I an not saying 'let's have England's system'. There are definitely problems we should not take from a system like that.
I have no problem paying a very tiny increase in taxes to provide free healthcare for children under the age of 18 whose parents make less than $30,000/yr.
Adults are on their own. If they need coverage, then they can get an education and a decent job like the rest of us. If that requires them to work three jobs, and go to school for ten years, then too fvcking bad!
They will work for it, pay for it, or die. period.
I simply refuse to allow you, or anyone, to place my family in peril as a result of your proposed lower quality healthcare.
screw that...
Well, mister 'you are entitled', our system has built-in problems for many people and we need to be more fair than that. I'd do the same for you if you were in that situation.
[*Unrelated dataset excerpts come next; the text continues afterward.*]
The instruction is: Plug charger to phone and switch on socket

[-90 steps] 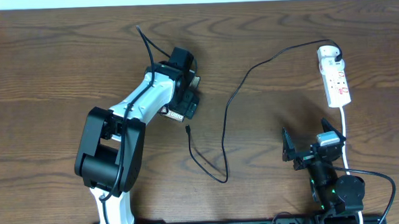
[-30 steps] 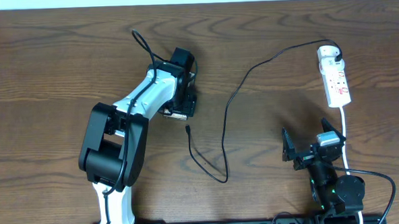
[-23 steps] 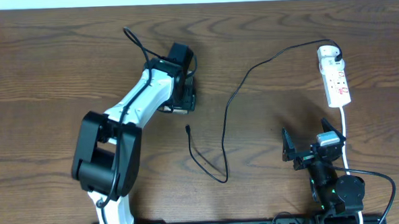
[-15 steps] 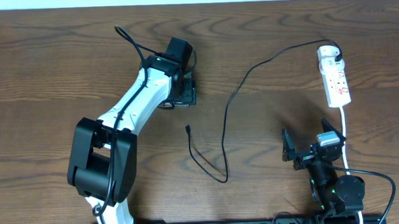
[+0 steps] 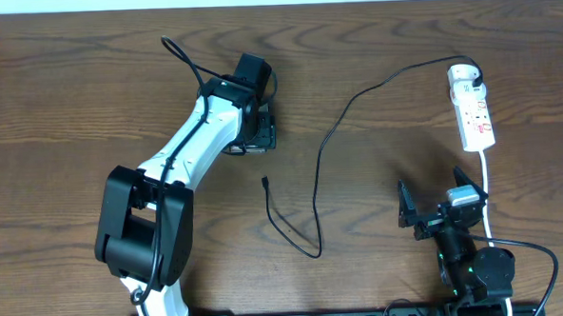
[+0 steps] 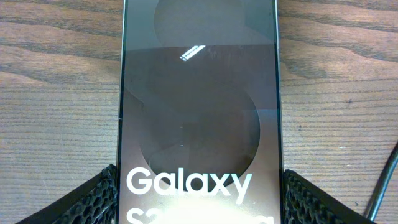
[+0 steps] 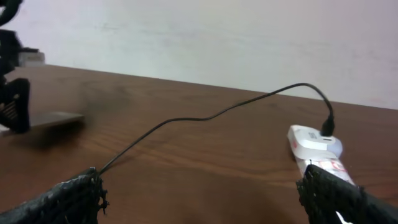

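The phone [image 6: 199,112] lies face up on the wooden table, with white "Galaxy" lettering. My left gripper [image 6: 199,196] is shut on its two long edges. From overhead, that gripper [image 5: 258,132] covers most of the phone. The charger cable [image 5: 318,166] is thin and black. It runs from its loose plug tip [image 5: 265,183], just in front of the phone, through a loop to the white adapter [image 5: 462,74] in the socket [image 5: 475,117]. My right gripper [image 5: 437,211] is open and empty at the front right, with the socket [image 7: 316,147] ahead of it.
The socket's white cord [image 5: 488,192] runs toward the front past my right arm. The charger cable [image 7: 205,117] crosses the table between the two arms. A short stretch of cable [image 6: 382,193] lies to the right of the phone.
My left arm has stretched out and carried the phone a little toward the far side, turning it. Over the last half second it has held still. The right arm has not moved.
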Controlling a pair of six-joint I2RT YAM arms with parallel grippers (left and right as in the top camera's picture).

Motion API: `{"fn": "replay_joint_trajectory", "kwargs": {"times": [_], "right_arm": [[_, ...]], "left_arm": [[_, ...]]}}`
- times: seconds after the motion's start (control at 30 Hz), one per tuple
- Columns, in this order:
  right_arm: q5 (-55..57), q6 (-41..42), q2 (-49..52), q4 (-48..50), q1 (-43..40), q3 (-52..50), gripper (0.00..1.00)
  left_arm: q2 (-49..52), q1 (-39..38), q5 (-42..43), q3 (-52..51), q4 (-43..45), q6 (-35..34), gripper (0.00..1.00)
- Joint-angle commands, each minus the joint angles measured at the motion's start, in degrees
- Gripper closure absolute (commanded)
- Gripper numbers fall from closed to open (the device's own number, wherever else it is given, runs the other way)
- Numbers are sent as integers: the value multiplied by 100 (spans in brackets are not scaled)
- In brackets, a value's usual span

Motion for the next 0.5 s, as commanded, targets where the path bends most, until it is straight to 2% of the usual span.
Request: {"fn": "replay_joint_trajectory", "kwargs": {"times": [0.0, 0.27, 0.4, 0.47], "right_arm": [[516, -238, -33, -83, -31, -7, 1], [466, -216, -22, -90, -28, -7, 1], [422, 1012, -22, -85, -28, -7, 1], [243, 2850, -2, -83, -24, -7, 1]], "left_arm": [[-42, 4, -81, 105, -17, -101, 56], [-17, 4, -83, 105, -13, -98, 55], [-17, 4, -81, -44, 22, -111, 55], [-17, 2, -63, -188, 35, -166, 55]]}}
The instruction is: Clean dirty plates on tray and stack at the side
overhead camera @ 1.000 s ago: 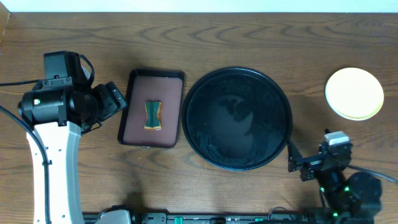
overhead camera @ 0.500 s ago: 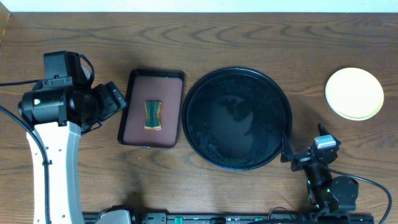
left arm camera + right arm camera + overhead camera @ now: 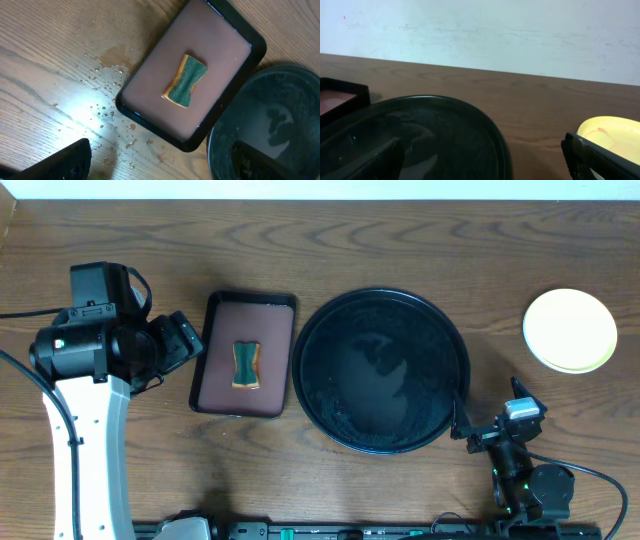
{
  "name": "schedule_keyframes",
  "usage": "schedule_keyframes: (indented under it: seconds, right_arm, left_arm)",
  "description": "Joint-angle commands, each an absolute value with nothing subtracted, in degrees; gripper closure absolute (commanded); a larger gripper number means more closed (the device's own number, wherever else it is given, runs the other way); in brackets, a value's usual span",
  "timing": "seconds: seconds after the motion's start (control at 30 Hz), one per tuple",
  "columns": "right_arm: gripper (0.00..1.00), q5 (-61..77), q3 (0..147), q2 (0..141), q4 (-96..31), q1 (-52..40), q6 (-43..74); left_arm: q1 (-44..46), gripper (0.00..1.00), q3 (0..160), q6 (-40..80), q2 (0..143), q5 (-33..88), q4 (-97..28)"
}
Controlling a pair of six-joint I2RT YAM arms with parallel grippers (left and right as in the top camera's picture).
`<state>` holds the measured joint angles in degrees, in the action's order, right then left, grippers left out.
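The round black tray (image 3: 380, 300) lies mid-table, wet and with no plates on it; its rim also shows in the left wrist view (image 3: 215, 150) and the right wrist view (image 3: 495, 135). A pale yellow plate (image 3: 570, 330) lies on the table at the far right, also seen at the right wrist view's edge (image 3: 615, 132). Whether other plates lie under it I cannot tell. My left gripper (image 3: 185, 340) (image 3: 160, 170) hangs open above wet wood, left of the trays. My right gripper (image 3: 489, 405) (image 3: 485, 165) stands open at the black tray's near right rim, holding nothing.
A small rectangular dark brown tray (image 3: 243, 395) (image 3: 150, 75) lies left of the black tray with a green-and-tan sponge (image 3: 245, 365) (image 3: 186, 81) on it. Water drops (image 3: 100, 95) speckle the wood beside it. A white wall (image 3: 480, 30) backs the table.
My right arm has drawn back, and its gripper has shifted left towards the black tray's rim. It has been still for the last half second. The left arm has not moved.
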<state>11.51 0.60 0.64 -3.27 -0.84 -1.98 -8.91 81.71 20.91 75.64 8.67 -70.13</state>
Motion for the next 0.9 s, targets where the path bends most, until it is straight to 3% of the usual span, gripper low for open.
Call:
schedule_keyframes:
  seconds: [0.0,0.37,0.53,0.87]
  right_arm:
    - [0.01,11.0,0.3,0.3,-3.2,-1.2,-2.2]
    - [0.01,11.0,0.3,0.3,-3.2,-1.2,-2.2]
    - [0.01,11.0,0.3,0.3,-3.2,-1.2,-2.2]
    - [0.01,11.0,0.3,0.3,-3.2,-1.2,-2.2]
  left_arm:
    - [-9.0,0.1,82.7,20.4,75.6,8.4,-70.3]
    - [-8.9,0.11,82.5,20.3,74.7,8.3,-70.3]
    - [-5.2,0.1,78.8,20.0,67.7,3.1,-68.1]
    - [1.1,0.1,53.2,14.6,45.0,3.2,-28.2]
Our society is wealthy enough to afford this - and in fact, that's not even the issue, given the current huge expenses. I don't think you are open to any of the rational debate on this - see GDS above - so there's not much point. I'm not going to pretend to give you the specifics that don't yet exist; what I am going to say is that I've concluded that the current system is so full of bloat and waste that I think we can do a lot better, and provide healthcare to everyone, of better quality for most, if we do it right, and that we should.
I'm wide open on how we do that, to find the low cost and the guarantees of quality best available.
Missing from all your posts is one word on how broken the current system is and how it's going to fall apart one way or another for many people.
Go back in history and you will see people just like you who strongly opposed social security, the government improving labor laws, Medicare, and so on.
I'm against bad government programs. You're against a lot of good ones.